TL;DR 

Generative AI tools present significant and multifaceted data security risks for enterprises globally, extending beyond traditional breach vectors. IBM's 2024 report highlights the financial impact, with AI-related data breaches costing organisations an average of $5.2 million – a staggering 28% higher than conventional breaches. Compounding this, a 2024 Kaspersky study revealed that a concerning 67% of employees are sharing internal company data with generative AI without authorisation, often unaware of the implications. To mitigate these risks, organisations must adopt a layered approach, including implementing AI-specific Data Loss Prevention (DLP) systems tailored for both internal and external use cases, deploying private AI instances (shown by Gartner to reduce data exposure incidents by 76%), establishing granular and context-aware usage policies, and implementing technical controls that address the unique challenges posed by different regional compliance requirements.

How Does Generative AI Create Data Security Risks for Global Enterprises? 

As generative AI tools like ChatGPT, Claude, and Gemini rapidly integrate into enterprise workflows, they introduce a new paradigm of data security challenges. The seemingly innocuous act of using these powerful tools, whether for drafting internal documents or assisting customer interactions, can inadvertently expose an organisation's most sensitive information in ways not previously encountered.

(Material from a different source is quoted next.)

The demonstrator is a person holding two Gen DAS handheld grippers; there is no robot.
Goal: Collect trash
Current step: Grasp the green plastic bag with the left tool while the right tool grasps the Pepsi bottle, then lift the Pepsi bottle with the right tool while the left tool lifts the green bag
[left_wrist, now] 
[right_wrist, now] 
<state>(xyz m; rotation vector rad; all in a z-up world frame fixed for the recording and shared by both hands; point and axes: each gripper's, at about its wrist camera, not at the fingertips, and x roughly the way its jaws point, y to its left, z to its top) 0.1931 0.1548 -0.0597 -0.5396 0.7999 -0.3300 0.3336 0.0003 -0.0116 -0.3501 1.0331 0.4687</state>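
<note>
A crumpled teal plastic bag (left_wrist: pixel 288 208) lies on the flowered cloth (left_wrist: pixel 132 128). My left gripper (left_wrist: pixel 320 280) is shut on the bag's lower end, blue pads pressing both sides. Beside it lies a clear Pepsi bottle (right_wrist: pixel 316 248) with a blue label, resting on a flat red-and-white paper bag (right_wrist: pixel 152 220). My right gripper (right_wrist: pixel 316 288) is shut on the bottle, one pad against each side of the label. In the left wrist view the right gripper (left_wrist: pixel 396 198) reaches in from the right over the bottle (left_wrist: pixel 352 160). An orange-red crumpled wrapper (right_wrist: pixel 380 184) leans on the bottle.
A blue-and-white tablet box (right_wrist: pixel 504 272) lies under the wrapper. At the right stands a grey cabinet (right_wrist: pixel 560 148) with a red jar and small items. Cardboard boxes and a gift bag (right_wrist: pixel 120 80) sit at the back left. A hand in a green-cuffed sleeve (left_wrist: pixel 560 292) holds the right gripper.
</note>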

For CISOs navigating this complex and evolving landscape, especially within diverse regulatory environments, a nuanced understanding of these risks (both internal and external) is not just advisable, it's mission-critical for safeguarding organisational integrity and customer trust.

What is the Scale of the AI Data Security Problem? 

Recent research underscores the urgency of addressing AI-related data security vulnerabilities:

• According to IBM's 2024 Cost of a Data Breach Report, AI-related data breaches not only carry a higher financial burden, averaging $5.2 million per incident, but also often involve more complex remediation and reputational damage compared to non-AI-related breaches.
• The Kaspersky study's finding that 67% of employees regularly share internal company data with generative AI tools without proper authorisation points to a significant gap in user awareness and control, highlighting the ease with which sensitive information can be unintentionally uploaded and potentially stored or used by third-party AI providers.
• Microsoft Security Research's revelation that 42% of enterprise data leaks in 2024 were traced back to the use of public AI services with sensitive information underscores the inherent risks associated with relying on external platforms for tasks involving confidential data.

How Does Data Leakage Occur Through GenAI Systems?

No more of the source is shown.